Since its launch in 2020, this online prediction market has enabled users to place billions of dollars worth of bets on world events. 

Despite being widely used to bet on Canadian events, Canada has so far been slow to launch a comprehensive regulatory response. Ontario is the only province to have taken action — and its response was to ban trading on Polymarket altogether. 

Michael Bacina, a lawyer who specializes in digital assets, says the challenge is that Polymarket offers something that is neither a traditional security nor a traditional gambling product. 

“The law doesn’t fit the technology,” he said. 

‘Markets seek truth’

Prediction markets rose to prominence ahead of the U.K.’s Brexit vote in 2016. Prediction markets put the U.K.’s odds of leaving the EU higher than traditional survey data.

Prediction markets turn predictions about world events into tradeable contracts. Polymarket says it is one of the world’s biggest prediction markets, facilitating $1.16 billion in monthly trades volume in June.

A number of the contracts traded on Polymarket are for distinctly Canadian phenomena.

One current market is called, “Will Alberta vote for independence in 2025?” The “Yes” contract is trading about $0.03, implying markets put the odds of such an outcome at roughly three per cent. If a user purchased this contract for $0.03 and Alberta did vote for independence this year, they would receive $1. 

As of Aug. 8, $241,000 has been bet on this contract. 

Bacina notes that Polymarket functions more like a stock exchange than a casino. It facilitates interactions between individual bettors, rather than between a gambler and a “house.” 

“Polymarket just takes a transaction fee from the bets on their website proposed by users,” he said. “[It is] much like someone meeting someone else and placing a private bet, but with a computer enforcing the outcome.”

Polymarket says its market enables users to “stay informed and profit from [their] knowledge.”

“Studies show prediction markets are often more accurate than pundits because they combine news, polls, and expert opinions into a single value that represents the market’s view of an event’s odds,” the company’s website says. 

“Our markets reflect accurate, unbiased, and real-time probabilities for the events that matter most to you. Markets seek truth.”

Polymarket did not respond to requests for comment.

Binary option ban

To date, Polymarket’s regulatory fate has hinged on how jurisdictions treat binary options — financial contracts where individuals either win a fixed payout or lose their entire stake. 

“[Outcomes are] very black and white,” said Matthew Burgoyne, a partner at Osler LLP in Calgary and a chair of the firm’s digital assets and blockchain practice.

“Either you win or you lose.”

In Canada, binary options are prohibited for retail investors.

 “It’s illegal to … sell or trade binary options shorter than 30 days with any individual in Canada,” said Burgoyne. 

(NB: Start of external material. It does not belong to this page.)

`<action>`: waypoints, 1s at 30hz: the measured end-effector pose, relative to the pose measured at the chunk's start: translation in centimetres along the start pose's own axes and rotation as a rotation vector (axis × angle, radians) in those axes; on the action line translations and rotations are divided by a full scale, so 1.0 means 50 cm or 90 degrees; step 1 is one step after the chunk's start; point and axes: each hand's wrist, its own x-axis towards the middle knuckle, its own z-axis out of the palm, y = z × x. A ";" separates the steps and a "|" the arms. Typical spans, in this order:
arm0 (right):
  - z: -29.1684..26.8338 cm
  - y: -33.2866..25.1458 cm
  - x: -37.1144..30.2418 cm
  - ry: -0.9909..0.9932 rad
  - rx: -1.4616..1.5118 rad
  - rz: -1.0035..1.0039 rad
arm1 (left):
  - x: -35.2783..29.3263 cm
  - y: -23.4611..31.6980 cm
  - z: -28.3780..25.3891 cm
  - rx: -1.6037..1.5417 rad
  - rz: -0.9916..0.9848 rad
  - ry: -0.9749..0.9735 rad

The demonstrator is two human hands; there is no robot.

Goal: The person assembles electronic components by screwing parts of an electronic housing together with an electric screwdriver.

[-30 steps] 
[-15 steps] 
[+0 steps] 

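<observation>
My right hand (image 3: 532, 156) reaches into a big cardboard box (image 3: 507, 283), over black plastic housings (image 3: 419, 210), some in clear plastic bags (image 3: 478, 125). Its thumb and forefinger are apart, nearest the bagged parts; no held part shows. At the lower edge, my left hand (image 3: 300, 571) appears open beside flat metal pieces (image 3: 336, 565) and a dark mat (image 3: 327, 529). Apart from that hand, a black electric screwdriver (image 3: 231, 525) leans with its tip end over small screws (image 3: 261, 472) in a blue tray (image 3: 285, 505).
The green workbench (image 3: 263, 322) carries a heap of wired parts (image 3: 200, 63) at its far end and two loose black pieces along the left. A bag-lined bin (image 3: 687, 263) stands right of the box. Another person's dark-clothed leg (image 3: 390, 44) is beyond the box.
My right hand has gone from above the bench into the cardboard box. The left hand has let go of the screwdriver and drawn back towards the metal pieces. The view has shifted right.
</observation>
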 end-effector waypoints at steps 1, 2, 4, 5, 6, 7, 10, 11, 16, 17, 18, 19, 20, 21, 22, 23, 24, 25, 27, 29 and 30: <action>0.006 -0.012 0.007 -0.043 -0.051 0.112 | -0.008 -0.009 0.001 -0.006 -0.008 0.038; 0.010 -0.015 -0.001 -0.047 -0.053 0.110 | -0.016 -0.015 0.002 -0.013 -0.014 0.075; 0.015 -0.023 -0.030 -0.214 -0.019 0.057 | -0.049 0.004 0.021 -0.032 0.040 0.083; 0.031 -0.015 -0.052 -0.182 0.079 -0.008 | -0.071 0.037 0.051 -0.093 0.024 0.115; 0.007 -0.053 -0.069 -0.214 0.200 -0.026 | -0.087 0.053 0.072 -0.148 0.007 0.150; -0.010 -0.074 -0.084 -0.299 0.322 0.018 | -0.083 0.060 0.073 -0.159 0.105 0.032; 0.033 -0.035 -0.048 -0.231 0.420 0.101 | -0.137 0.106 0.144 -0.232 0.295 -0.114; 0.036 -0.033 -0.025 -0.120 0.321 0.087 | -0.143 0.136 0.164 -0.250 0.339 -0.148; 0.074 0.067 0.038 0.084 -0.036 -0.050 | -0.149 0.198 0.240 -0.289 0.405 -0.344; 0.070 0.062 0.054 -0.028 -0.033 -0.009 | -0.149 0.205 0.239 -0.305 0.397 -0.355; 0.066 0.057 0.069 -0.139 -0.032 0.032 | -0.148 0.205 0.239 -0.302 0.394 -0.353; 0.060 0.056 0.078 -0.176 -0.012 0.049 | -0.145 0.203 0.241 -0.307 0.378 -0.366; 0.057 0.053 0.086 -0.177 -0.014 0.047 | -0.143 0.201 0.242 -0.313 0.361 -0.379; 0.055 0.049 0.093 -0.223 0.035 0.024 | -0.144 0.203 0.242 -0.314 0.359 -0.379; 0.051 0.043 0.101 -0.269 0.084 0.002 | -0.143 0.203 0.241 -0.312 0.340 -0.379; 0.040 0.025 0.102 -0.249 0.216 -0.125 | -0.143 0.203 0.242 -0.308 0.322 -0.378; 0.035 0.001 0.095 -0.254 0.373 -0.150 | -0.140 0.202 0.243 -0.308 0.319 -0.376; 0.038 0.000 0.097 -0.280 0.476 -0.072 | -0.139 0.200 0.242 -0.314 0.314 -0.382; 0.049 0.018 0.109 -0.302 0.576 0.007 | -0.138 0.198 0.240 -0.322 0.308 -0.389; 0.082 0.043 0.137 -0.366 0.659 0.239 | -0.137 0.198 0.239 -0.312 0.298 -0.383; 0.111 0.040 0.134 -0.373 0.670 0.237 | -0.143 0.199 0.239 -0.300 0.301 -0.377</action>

“These prediction markets like Polymarket really do seem to fit that definition of a binary option, because there’s typically a short time period, and there’s a binary outcome.”

The prohibition on binary options is the result of a 2017 decision by the Canadian Securities Administrators, an umbrella organization of provincial securities regulators. It held that unregulated access to binary options posed a high risk of fraud to Canadian investors.

The CSA found that with binary option trading, “In many instances … no actual trading occurs and the transaction takes place for the sole purpose of stealing money. In addition, those who have provided credit or personal information to binary options sites frequently fall victim to identity theft,” the Canadian Securities Administrators said at the time. 

Burgoyne says the fraud concerns have merit. 

“ In Canada, investors are subject to fraud constantly,” he said. “And binary options have been a very popular way for fraudsters to defraud Canadian investors, very specifically.”

Burgoyne adds that even on markets with relatively high levels of corporate legitimacy, questions of investor protection, fairness and transparency remain.

“You … think, ‘Oh, there’s a 50 per cent chance that I’m going to win.’ But actually not many people win.” 

“I would argue that even on a legitimate binary [options] market like Polymarket, it would be really interesting to see how many people actually are successful.”

Ontario’s action

The Ontario Securities Commission, Ontario’s securities regulator, is so far the only provincial regulator to have taken action against Polymarket. 

In April 2025, it announced a settlement with two companies that facilitate Polymarket’s digital processes, after Polymarket admitted to violating Canada’s binary options ban by offering these prohibited contracts to Ontario residents. Under the settlement, the companies were required to pay $200,000 in penalties. 

Ontario is currently listed in Polymarket’s terms of use as a prohibited jurisdiction, meaning Ontarians are technically not permitted to use the platform.

But Toronto-based crypto consultant and non-practicing lawyer Jacob Robinson says determined users may still access Polymarket by using a Virtual Private Network.

“If someone’s willing to go through … a VPN … to the site, there’s [only] so much geoblocking that you can do to protect them.” 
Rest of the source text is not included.